I'm wondering what rclone is using for read block size when reading a local mount for rclone cryptcheck?
I'm running cryptcheck against a 12tb local data set rclone cryptcheck /local remote_crypt:/ and noticed that my zfs 4k read counters are incrementing like crazy.
The recordsize on the zfs dataset is 1mb.
The max speed I'm able to get from disk is 200MB/s (even though the pool is capable of 1GB/s sequential read).
rclone is using about 200% cpu on a 6 core (12 logical) -- so plenty of cpu headroom.
For cryptcheck rclone reads, encrypts then hashes the files. However these operations are single threaded (so one CPU per file).
Actually until very recently rclone only checked one file at once full stop... If you try the latest beta then rclone will check --checkers worth of files at once which should work your system a bit harder.

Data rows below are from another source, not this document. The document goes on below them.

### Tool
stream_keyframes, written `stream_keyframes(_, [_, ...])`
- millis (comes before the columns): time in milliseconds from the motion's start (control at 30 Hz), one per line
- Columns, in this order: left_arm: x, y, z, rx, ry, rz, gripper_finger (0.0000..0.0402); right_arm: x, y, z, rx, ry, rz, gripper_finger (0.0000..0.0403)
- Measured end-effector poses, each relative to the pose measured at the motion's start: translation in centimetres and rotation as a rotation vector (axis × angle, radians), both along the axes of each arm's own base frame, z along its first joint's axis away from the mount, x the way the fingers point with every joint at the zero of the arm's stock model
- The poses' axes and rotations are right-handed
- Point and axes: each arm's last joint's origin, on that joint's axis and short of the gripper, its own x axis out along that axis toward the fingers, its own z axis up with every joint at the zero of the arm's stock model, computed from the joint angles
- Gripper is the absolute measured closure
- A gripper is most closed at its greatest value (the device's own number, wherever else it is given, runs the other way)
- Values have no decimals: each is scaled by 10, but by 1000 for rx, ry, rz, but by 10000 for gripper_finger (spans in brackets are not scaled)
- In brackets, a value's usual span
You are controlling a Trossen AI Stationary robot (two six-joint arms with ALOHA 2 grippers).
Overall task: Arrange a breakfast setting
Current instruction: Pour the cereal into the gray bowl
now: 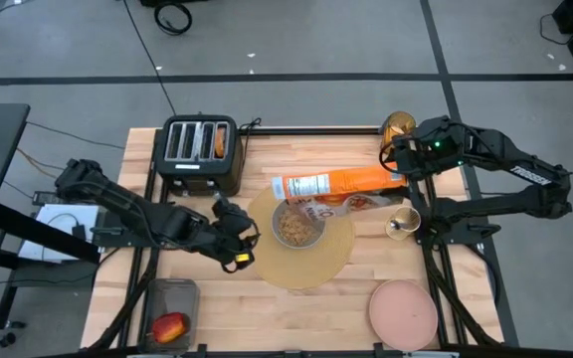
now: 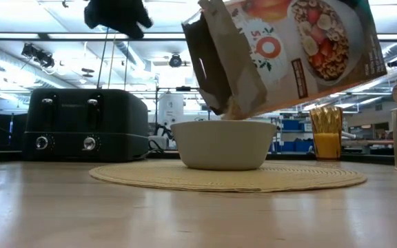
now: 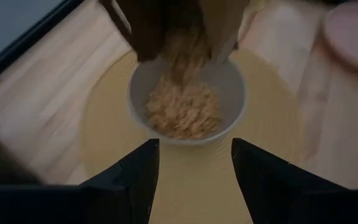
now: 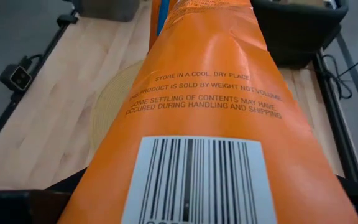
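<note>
We see the right gripper (image 1: 403,162) clamped on an orange cereal bag (image 1: 338,185), tipped over the bowl (image 1: 296,226) on the placemat (image 1: 311,267). The bag hides its fingers. The left gripper (image 1: 239,239) hovers beside the bowl, fingers apart, empty.

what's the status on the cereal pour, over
Right gripper holds the orange cereal bag tipped over the grey bowl, cereal landing inside. Left gripper open beside the bowl, holding nothing. Nothing in the way.
</note>
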Motion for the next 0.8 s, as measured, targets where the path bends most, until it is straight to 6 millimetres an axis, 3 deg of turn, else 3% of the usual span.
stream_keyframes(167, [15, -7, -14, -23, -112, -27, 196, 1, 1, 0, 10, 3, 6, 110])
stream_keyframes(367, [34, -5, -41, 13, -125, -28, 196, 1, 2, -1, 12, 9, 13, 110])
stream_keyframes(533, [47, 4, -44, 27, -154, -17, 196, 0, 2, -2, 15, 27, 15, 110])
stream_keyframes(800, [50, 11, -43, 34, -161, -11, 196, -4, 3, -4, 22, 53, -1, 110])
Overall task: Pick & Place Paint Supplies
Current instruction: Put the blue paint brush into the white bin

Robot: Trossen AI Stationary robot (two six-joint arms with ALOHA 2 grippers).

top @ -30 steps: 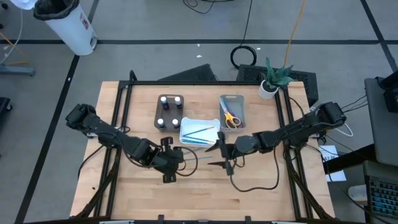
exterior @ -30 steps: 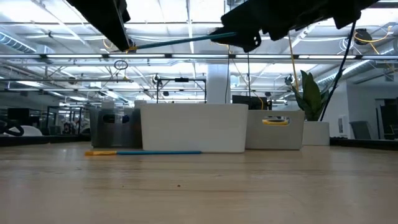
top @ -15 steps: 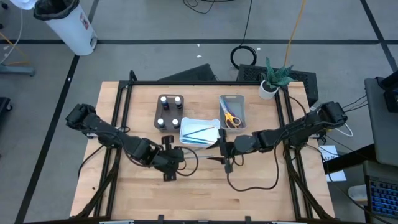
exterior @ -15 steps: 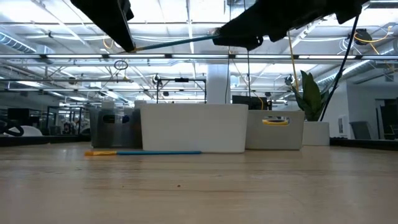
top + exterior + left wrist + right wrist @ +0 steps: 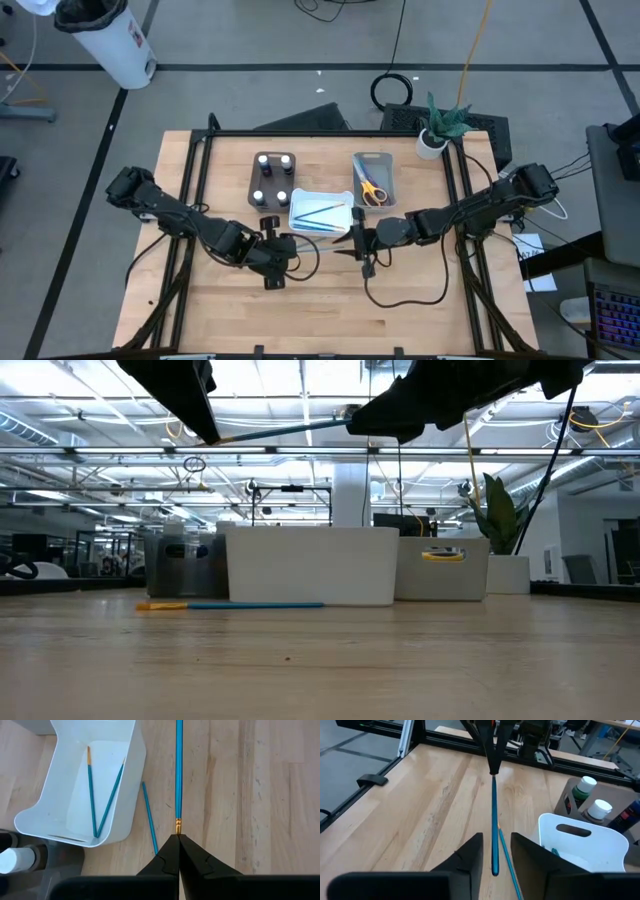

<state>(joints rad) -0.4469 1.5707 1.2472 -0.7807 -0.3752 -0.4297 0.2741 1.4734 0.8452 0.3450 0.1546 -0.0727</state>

the os is windows server, free 2019 hyper-v edition, command line only, no gui.
the filesystem is REFS, window's version of ZFS.
three HDD in a softraid, with built-in checksums for data and metadata.
great file system.
You were right, newer version of rclone was much faster. --checkers did seem to queue up additional files (whether they were actually being decrypted or not). I was able to get 350MB/s or so without any fs tuning. I'm assuming some more optimizing could be done, but it was enough for me.